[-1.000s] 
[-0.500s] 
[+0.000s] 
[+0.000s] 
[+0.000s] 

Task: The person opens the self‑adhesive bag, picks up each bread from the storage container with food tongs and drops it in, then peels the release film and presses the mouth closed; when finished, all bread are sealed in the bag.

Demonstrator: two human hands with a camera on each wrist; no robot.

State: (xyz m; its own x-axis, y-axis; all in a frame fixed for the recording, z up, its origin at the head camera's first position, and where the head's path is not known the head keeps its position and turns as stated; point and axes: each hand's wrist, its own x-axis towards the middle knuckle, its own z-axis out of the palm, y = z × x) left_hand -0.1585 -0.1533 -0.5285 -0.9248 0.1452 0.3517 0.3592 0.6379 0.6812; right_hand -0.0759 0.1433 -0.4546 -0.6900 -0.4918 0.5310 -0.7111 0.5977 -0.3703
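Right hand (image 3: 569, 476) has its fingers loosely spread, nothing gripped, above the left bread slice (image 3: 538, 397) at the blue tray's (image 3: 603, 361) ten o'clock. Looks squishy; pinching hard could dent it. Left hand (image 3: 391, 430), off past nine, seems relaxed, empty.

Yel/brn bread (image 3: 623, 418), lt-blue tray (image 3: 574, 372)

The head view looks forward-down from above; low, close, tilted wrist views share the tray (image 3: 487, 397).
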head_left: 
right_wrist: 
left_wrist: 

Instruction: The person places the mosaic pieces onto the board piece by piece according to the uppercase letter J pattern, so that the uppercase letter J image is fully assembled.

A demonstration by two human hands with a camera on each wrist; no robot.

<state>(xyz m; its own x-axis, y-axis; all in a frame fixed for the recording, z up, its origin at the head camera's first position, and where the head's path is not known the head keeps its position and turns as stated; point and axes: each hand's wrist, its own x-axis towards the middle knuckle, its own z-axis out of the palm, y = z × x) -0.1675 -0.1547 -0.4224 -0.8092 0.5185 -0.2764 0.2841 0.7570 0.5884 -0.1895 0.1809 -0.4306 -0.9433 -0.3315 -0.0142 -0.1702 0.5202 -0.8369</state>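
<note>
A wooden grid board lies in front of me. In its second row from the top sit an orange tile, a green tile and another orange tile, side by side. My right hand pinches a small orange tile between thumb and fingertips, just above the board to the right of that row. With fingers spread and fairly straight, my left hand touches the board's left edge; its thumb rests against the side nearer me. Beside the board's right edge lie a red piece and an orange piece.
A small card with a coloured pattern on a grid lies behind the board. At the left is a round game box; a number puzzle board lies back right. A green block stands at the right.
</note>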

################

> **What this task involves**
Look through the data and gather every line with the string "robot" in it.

> **Written response**
Demonstrator: two human hands with a camera on each wrist; no robot.
A demonstration by two human hands with a camera on each wrist; no robot.

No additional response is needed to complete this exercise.